E dá um exemplo: “A primeira obra de arte que tive era uma T-shirt do Keith Haring, que ainda guardo. Era adolescente e aquilo foi uma descoberta: perceber que podia fazer-se arte através de uma T-shirt. Foi aí que percebi que o suporte era o menos relevante, o que se quer expressar, isso, sim, é o que interessa. Foi por isso que comecei nos graffiti. O que me interessou desde sempre foi encontrar formas alternativas de fazer, viver, ser criativo e divertir-me. A liberdade é o mais importante.”
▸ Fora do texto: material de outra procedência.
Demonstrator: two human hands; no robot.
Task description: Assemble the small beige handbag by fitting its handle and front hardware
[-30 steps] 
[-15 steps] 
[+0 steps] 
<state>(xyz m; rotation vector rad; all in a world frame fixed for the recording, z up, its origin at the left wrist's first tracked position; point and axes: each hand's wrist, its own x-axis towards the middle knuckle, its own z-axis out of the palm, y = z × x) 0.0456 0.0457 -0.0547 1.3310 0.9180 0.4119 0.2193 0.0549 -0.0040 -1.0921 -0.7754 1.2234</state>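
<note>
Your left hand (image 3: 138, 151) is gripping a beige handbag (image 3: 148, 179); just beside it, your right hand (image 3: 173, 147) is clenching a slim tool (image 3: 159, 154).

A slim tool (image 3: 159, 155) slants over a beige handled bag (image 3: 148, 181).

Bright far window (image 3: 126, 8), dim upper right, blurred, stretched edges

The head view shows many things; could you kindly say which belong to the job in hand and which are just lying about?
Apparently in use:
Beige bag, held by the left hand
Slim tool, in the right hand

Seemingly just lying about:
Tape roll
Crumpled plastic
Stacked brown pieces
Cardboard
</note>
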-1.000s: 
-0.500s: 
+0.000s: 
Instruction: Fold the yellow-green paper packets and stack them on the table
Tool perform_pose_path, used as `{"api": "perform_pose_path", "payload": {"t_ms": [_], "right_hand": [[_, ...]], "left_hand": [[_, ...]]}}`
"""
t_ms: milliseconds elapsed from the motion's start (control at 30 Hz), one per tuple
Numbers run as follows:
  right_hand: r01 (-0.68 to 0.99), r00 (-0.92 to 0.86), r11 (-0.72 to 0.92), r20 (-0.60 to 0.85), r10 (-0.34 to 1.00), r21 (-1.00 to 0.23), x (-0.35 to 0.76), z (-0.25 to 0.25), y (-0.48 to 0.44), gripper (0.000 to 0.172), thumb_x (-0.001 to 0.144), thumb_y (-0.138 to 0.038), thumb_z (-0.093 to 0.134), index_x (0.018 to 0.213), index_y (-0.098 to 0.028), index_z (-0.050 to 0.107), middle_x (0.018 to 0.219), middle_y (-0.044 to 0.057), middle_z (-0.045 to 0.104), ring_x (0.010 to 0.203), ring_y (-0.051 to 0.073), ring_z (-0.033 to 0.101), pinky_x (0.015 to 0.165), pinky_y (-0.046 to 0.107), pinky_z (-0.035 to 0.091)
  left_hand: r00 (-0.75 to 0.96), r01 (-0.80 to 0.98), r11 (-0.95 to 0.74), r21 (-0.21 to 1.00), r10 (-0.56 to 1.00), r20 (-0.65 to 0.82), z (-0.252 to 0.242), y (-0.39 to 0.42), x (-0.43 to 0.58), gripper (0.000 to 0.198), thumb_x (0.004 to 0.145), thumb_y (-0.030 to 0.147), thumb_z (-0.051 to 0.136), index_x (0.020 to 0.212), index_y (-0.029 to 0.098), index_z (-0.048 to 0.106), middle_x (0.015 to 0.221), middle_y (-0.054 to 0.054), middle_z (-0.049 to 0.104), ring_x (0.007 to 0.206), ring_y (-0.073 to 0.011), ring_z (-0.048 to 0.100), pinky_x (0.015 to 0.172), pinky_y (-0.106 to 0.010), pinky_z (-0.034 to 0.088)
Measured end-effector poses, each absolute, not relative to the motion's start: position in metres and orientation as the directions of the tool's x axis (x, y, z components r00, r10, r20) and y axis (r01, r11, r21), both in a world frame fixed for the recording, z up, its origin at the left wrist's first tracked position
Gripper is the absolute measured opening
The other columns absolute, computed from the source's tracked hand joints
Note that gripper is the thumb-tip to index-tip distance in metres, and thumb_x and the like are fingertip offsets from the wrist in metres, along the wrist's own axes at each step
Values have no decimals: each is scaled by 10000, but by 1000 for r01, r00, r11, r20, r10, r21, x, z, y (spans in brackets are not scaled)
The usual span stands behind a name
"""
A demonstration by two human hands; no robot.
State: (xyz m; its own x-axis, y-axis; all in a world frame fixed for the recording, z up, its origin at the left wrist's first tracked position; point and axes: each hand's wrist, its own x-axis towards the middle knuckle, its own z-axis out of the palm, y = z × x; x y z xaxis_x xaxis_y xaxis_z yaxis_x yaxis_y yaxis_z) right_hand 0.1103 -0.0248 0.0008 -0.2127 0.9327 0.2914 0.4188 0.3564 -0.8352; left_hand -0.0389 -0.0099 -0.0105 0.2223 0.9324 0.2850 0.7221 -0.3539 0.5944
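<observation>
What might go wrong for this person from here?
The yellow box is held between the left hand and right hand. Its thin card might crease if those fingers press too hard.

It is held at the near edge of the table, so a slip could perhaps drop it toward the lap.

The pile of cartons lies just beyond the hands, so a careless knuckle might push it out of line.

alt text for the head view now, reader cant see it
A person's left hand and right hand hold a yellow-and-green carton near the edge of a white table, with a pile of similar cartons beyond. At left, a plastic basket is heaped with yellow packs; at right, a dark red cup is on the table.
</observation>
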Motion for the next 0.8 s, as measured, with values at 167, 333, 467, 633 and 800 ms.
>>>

Em Portugal tem sido surpreendido pela quantidade e qualidade de artistas da geração de Vhils que vai conhecendo. “Revejo-me na forma como a arte, seja ela qual for, pode chegar a pessoas que nem sempre se interessam por ela”, afirma, acrescentando que tem ficado encantado pela qualidade das obras que tem observado em espaço público. “Há realmente uma fornada de artistas muito bons e impressiona-me a quantidade de nomes, até porque Lisboa não é exactamente Nova Iorque.”
Estúdio na Trafaria
Também por isso, nos próximos anos, deseja passar mais tempo em Portugal. Projectos não lhe faltam. Um deles situa-se na margem sul de Lisboa, mais exactamente na Trafaria, onde irá criar um espaço dedicado às artes numa antiga fábrica. “Será o meu estúdio e também servirá para acolher outros estúdios. A ideia é convidar pessoas que admiro — de Nova Iorque, Los Angeles, mas não só — e desafiá-los a passarem ali temporadas em regime de residência artística”, afirma, enaltecendo o potencial que todo o eixo Almada-Trafaria representa para ele. “A divisão do rio Tejo faz-me lembrar o Hudson, que separa Manhattan de Brooklyn. Durante anos, Brooklyn também era vista com distanciamento, mas foi ganhando centralidade. A margem sul tem esse potencial também. Detesto fenómenos de gentrificação, mas existem muitos espaços por explorar e na verdade, ao redor, existe tudo o que é necessário para algo acontecer.”
Se tudo correr como previsto, o estúdio será inaugurado no Verão, altura em que também abrirá um pequeno clube nocturno, perto da Praça do Camões, em Lisboa, inspirado no conhecido clube Le Baron, que mantém há muito em Paris. “Encontrámos uma antiga discoteca dos anos 1980 que está desactivada e vamos lá fazer um pequeno bar”, esclarece. Ao mesmo tempo prepara um livro sobre a sua múltipla actividade em que trabalha há mais de um ano. “Está muito atrasado, mas é a vida, não é fácil dar sentido a tudo o que vou fazendo”, diz. “Às vezes até eu me baralho.”